Reviewed By Doug Bentin
Posted 02/16/07 06:21:52

"Seek and Destroy"
3 stars (Average)

Aw, our first romantic comedy with dramatic pretensions of the new year has arrived, and it stars the marginally talented Jennifer Garner.

If Alice fell asleep in Wonderland and dreamed that she was in a place even weirder, the logic of that Dreamland would make more sense than some of the stuff that goes on in the generically titled “Catch and Release.” The title refers to the act of catching fish with hooks and then releasing them back into the river. The protagonist of our story, Gray Wheeler (Jennifer Garner) thinks this is cruel and that killing the fish and eating it would be less hard on its psyche. I guess feeding it to rabid weasels who would rip it to shreds while it was still alive would be even more merciful.

Anyway, as the film begins Gray’s fiancée has just died. At the funeral reception, Gray gets emotionally eviscerated and slips into an upstairs bathroom to hide in the tub. One of her late fiancée’s pals from El Lay enters the room with a bimbo he just met and they proceed to partake of a little slap and tickle while Gray remains hiding behind the bath curtain. Still making sense to you? Yeah, me too.

The friend is named Fritz (Timothy Olyphant, “Deadwood”) and Gray doesn’t much care for him but he stays over in the house that was shared by Gray, her lover, and two more buds, Dennis (Sam Jaeger, “Lucky Number Sleven”) and Sam (Kevin Smith slumming in the kind of movie you thought he’d never make himself before you saw “Jersey Girl”).

Thank goodness for cell phones because the dead guy’s phone rings and Gray discovers that her man was the father of an illegitimate son he was helping to support to the tune of $3000 a month. Oh yeah, Gray and the buddies have also just found out that the dead guy—let’s call him Mr. Secrets—had a million bucks stashed away.

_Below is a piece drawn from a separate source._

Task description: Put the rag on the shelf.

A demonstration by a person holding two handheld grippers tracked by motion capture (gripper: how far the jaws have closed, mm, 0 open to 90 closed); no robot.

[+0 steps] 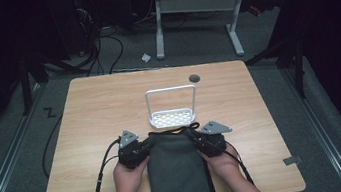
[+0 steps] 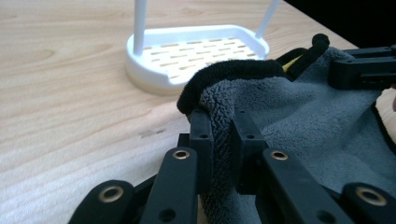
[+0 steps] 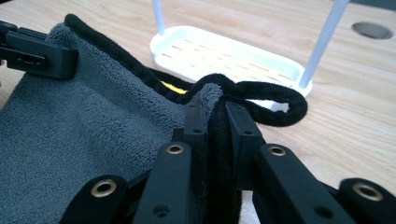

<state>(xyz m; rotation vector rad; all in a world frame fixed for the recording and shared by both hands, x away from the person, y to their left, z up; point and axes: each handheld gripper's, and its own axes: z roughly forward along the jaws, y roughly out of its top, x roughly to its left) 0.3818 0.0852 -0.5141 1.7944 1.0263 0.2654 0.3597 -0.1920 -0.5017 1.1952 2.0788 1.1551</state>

Fritz explains that the child was the result of a one-night romance with a massage therapist named Maureen (Juliette Lewis is trashy but not as trashy as she is when she’s really fun to watch) that took place before Gray entered the scene. This is not true, of course, but Gray believes him and begins to feel That Way about Fritz. Uh huh—she’s feeling great anger because Mr. Secrets had a one night stand without protection and lied to her while she’s falling in love with Fritz, who had a one night stand without protection—remember the scene in the bathroom--and lies to her.

Only one of the “Friends” in the film will wind up un-paired-off. This is what passes for realism in 30-second eggs like this one. The acting remains at the level of talented amateur night either because the writing doesn’t offer much to sink one’s teeth into or because the actor isn’t all that good—Garner and Smith. Smith at least has the grace to be amusing. Garner is just dull. Three guys in this movie are in love with Gray, but she never seems to be anything but what her name would indicate.

The picture is written and directed by Susannah Grant, who wrote “Charlotte’s Web” and “Erin Brokovich,” and she manages to make Boulder, Colorado, look about as enticing as your neighbor’s back yard.

There’s nothing here to hate, but there’s nothing to skip a good TV show for, either. Maybe you can find a documentary on Boulder running on the Travel Channel.